How Fuse Engine Works (#1940)

BohuTANG · web-flow · commit 985dc4a2b291 · 2025-04-24T16:40:32.000+08:00
diff --git a/docs/en/guides/81-how-databend-works/01-how-databend-fuse-engine-works.md b/docs/en/guides/81-how-databend-works/01-how-databend-fuse-engine-works.md
@@ -0,0 +1,231 @@
+---
+title: How Fuse Engine Works
+---
+
+## Fuse Engine
+
+Fuse Engine is Databend's core storage engine, optimized for managing **petabyte-scale** data efficiently on **cloud object storage**. By default, tables created in Databend automatically use this engine (`ENGINE=FUSE`).

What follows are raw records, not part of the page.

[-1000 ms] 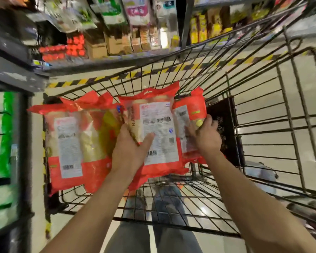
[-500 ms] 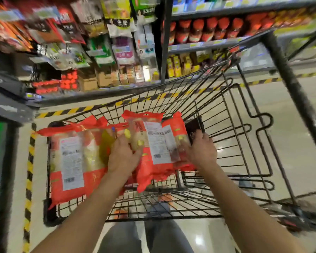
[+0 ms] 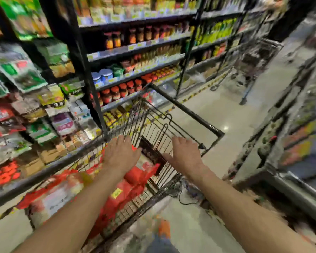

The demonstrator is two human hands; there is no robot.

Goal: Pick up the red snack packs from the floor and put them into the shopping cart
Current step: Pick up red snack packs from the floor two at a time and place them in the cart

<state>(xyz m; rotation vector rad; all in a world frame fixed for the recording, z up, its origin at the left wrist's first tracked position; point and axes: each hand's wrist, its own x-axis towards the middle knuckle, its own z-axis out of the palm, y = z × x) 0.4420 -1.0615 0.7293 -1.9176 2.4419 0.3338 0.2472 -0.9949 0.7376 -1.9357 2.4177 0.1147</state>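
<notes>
both released, our left hand (image 3: pixel 121 154) and right hand (image 3: pixel 185 156) hover over the shopping cart (image 3: pixel 188 110), red snack packs (image 3: pixel 135 177) lying corralled inside.

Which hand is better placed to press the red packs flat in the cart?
Probably left: the left hand is open directly over the red snack packs; the right hand is over the cart's wire side.

Bare left hand (image 3: pixel 121 154), right hand (image 3: pixel 185 156), forearms (image 3: pixel 84 203); blue-grey trousers (image 3: pixel 161 246); orange shoe (image 3: pixel 164 228).
</notes>
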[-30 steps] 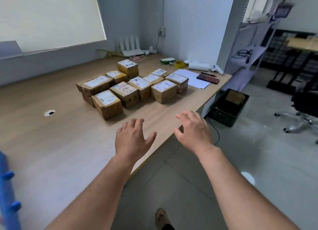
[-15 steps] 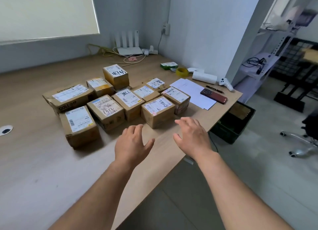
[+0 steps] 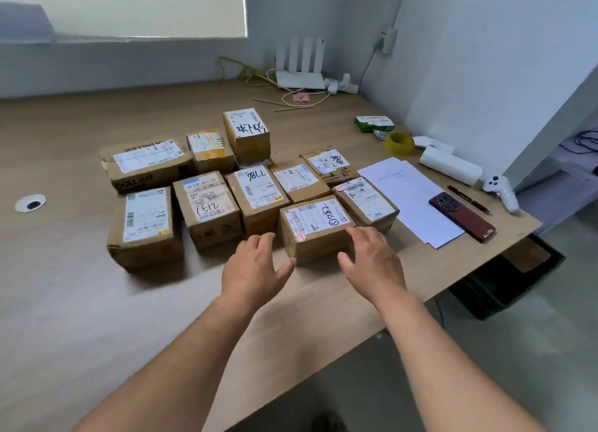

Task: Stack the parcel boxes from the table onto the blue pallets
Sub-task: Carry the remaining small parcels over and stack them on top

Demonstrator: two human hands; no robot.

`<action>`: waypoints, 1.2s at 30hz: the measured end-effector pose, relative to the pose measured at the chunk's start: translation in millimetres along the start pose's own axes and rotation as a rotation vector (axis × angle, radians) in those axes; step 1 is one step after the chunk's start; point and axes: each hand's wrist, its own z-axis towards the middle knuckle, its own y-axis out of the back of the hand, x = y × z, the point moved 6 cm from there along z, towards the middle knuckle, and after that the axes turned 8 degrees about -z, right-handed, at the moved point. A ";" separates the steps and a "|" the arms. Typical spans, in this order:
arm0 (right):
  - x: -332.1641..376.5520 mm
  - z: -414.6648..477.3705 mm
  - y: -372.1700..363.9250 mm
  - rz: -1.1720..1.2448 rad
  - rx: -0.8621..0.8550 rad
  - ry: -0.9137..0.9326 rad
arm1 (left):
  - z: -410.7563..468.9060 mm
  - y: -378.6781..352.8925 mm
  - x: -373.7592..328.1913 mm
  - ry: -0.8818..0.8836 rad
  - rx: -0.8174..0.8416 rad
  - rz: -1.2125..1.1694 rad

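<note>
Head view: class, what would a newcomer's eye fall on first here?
Brown parcel boxes with white labels crowd the middle of the wooden table. The left hand and right hand, both open, hover at the nearest box. A dark red phone lies on white papers at right.

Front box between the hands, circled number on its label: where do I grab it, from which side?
Grip the front box by its left and right side faces, one palm each, coming from the near edge of the table. Its near face is unobstructed, other boxes crowd its far side, and the open left hand and right hand flank it.
</note>
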 end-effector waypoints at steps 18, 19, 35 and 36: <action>-51.3 102.4 -86.2 0.475 0.268 -0.011 | 69.6 -76.9 -13.9 0.498 -0.094 -0.490; -52.0 104.6 -89.6 0.532 0.288 -0.028 | 68.2 -79.3 -13.0 0.516 -0.105 -0.537; -59.7 91.4 -103.1 1.090 0.497 0.034 | 17.4 -84.7 -21.8 0.513 -0.167 -0.924; -60.2 90.6 -101.9 1.093 0.490 0.052 | 13.9 -86.7 -21.3 0.522 -0.177 -0.942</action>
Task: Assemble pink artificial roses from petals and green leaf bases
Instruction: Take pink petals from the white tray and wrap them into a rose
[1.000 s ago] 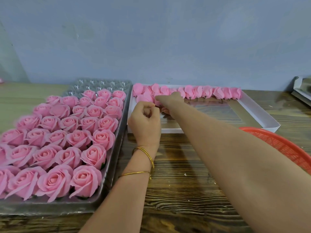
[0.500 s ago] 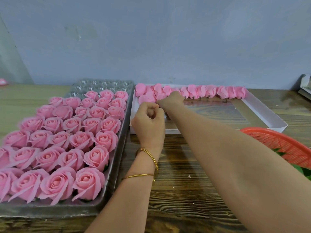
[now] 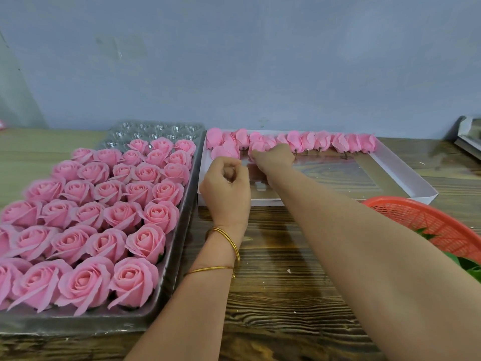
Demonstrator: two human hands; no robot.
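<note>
A row of pink petal buds (image 3: 325, 142) on short stems lines the far wall of a white box (image 3: 406, 173). My right hand (image 3: 274, 156) reaches into the left part of that row, and its fingers curl round one pink bud (image 3: 257, 146). My left hand (image 3: 226, 186) hovers over the box's near left corner with its fingers curled into a fist; nothing shows inside it. Many finished pink roses (image 3: 91, 217) fill a clear plastic tray (image 3: 182, 230) on the left.
A red mesh basket (image 3: 416, 217) with green leaf bases (image 3: 468, 267) sits at the right, under my right forearm. A flat box (image 3: 468, 136) lies at the far right edge. Behind the wooden table stands a blue wall.
My right hand has pushed a little deeper into the row of buds. My left hand has stayed curled in about the same place.
</note>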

Inspired by Git, its snapshot-based design enables powerful data versioning (like Time Travel) and provides **high query performance** through advanced pruning and indexing.
+
+This document explains its core concepts and how it works.
+
+
+## Core Concepts
+
+Fuse Engine organizes data using three core structures, mirroring Git:
+
+*   **Snapshots (Like Git Commits):** Immutable references defining the table's state at a point in time by pointing to specific Segments. Enables Time Travel.
+*   **Segments (Like Git Trees):** Collections of Blocks with summary statistics used for fast data skipping (pruning). Can be shared across Snapshots.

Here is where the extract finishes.